The full data file conversion mechanism converts the data in your Omnis data file and rebuilds the indexes. When data file conversion takes place, all data marked as Character is converted, including any characters >= 128. Note that in the case where character data is stored in a binary or external file, for example, text stored in a document file, conversion of this data does not take place.

Testing Data File Conversion

Omnis Studio can perform a full conversion of Omnis data files to Unicode, as described above. If this is the first time you have used the Unicode version of Omnis, we suggest that you make a secure copy/backup of your Omnis data file and convert one of the copies using the ‘Full’ conversion mechanism.

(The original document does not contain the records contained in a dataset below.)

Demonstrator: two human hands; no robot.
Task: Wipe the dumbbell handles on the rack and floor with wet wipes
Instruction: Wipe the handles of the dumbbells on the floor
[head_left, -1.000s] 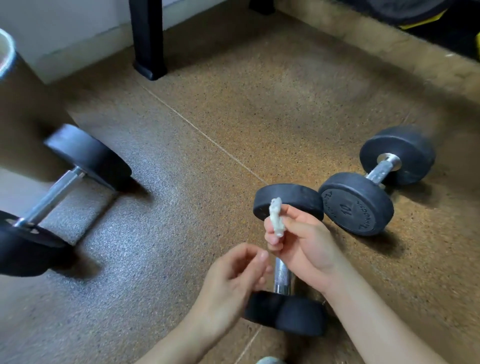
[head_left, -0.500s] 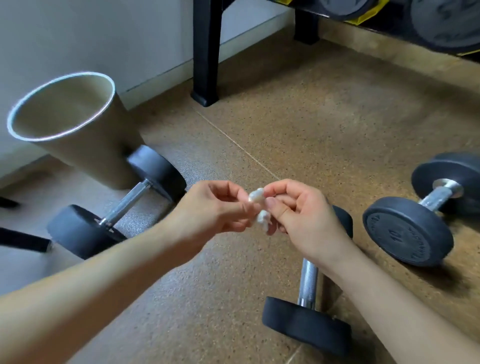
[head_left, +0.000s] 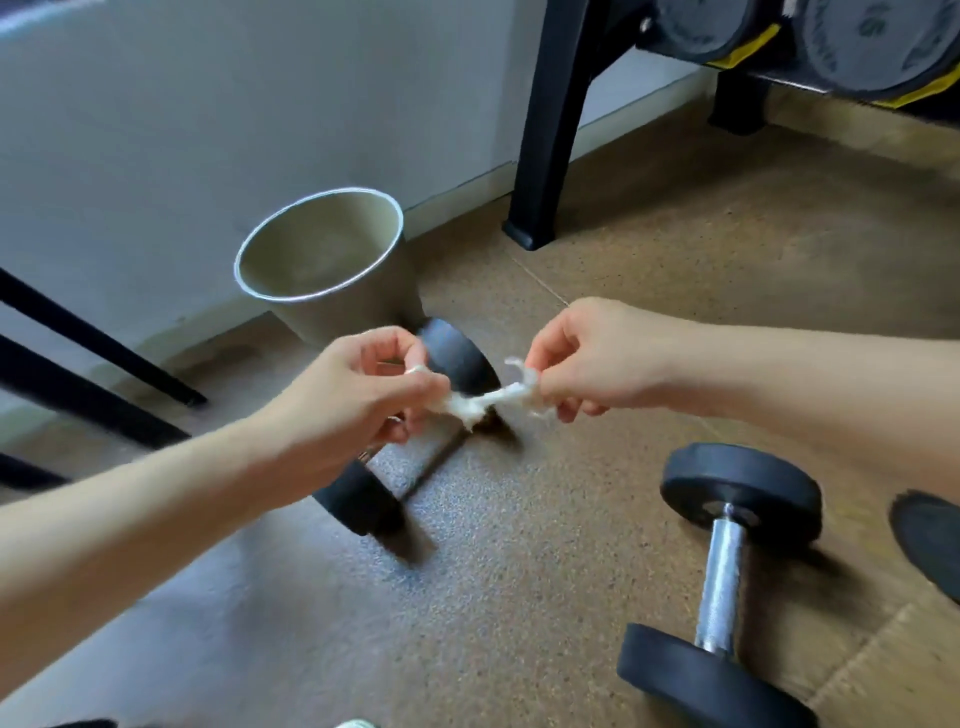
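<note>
Both hands pinched a twisted white wet wipe (head_left: 491, 401) stretched between them, the left hand (head_left: 358, 395) and right hand (head_left: 582, 358) held above a floor dumbbell (head_left: 410, 441) beside a metal bin (head_left: 322, 260); another dumbbell (head_left: 727, 577) lay at right.

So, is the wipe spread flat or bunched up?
Bunched up: the wipe is a twisted strand stretched between the left hand and right hand, not flat.

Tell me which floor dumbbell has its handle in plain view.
The lower-right dumbbell: its chrome handle shows fully. The far dumbbell, by the bin, is partly behind the left hand, and the right-edge dumbbell shows only a head.
</note>
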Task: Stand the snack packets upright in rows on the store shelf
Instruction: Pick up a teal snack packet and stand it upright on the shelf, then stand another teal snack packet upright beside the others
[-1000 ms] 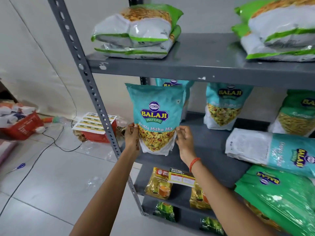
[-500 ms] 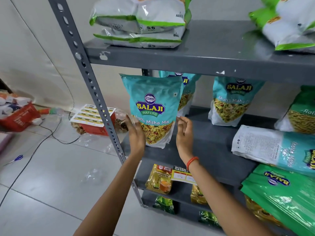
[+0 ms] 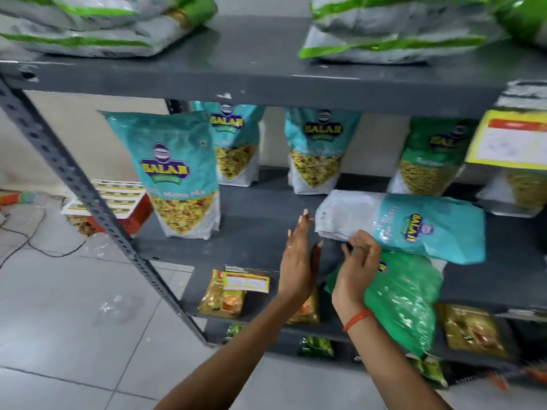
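Observation:
A teal snack packet (image 3: pixel 180 173) stands upright alone at the front left of the grey middle shelf (image 3: pixel 254 241). Two more teal packets (image 3: pixel 236 143) (image 3: pixel 318 149) and a green one (image 3: pixel 430 155) stand upright along the back. Another teal packet (image 3: pixel 414 226) lies flat on its side at the front right, over a green packet (image 3: pixel 399 297) that hangs over the shelf edge. My left hand (image 3: pixel 299 261) is flat and open, its fingertips close to the lying packet's white end. My right hand (image 3: pixel 355 267) has curled fingers at that packet's lower edge, holding nothing that I can see.
White-and-green packets (image 3: pixel 97 28) (image 3: pixel 393 34) lie flat on the top shelf. A yellow price tag (image 3: pixel 512 140) hangs at the right. Small yellow packets (image 3: pixel 225 297) sit on the lower shelves. A slanted upright (image 3: pixel 74 179) frames the left; a red box (image 3: pixel 124 208) stands on the tiled floor.
Both hands have let go of the upright teal packet and moved right to the lying teal packet. My view has swung right and closer to the shelf.

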Available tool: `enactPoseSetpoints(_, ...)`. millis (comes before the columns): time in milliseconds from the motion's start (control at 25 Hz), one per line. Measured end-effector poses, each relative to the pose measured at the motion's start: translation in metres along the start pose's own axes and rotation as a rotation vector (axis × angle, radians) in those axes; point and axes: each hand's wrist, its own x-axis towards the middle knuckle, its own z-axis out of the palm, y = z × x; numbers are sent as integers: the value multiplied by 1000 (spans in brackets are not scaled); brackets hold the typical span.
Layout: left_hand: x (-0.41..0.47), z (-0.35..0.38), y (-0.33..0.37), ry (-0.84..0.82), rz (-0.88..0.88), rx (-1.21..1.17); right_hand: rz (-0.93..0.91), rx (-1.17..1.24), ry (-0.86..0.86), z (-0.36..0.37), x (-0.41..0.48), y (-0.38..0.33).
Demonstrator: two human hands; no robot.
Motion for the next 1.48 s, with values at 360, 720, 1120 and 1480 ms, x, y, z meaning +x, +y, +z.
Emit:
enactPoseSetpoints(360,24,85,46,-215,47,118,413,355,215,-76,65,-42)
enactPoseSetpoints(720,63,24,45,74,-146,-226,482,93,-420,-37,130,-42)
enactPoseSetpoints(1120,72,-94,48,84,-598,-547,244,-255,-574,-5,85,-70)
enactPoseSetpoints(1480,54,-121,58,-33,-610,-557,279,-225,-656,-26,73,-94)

We suggest that you check the results of the full conversion carefully, making sure that the Character data has converted successfully and that the indexes have been rebuilt successfully.

You may want to perform some regression tests on your application and data – you should normally do this with a new version of Studio, but when converting to Unicode Omnis, and converting your data files, you need to be especially sensitive to possible data file and indexing issues.

Data File Commands

The Open data file and Prompt for data file commands have an existing option called “Convert without user prompts”. If this is checked, and the new “Full Unicode conversion” option is checked, no dialogs are displayed and your data is converted to Unicode using the Full conversion process.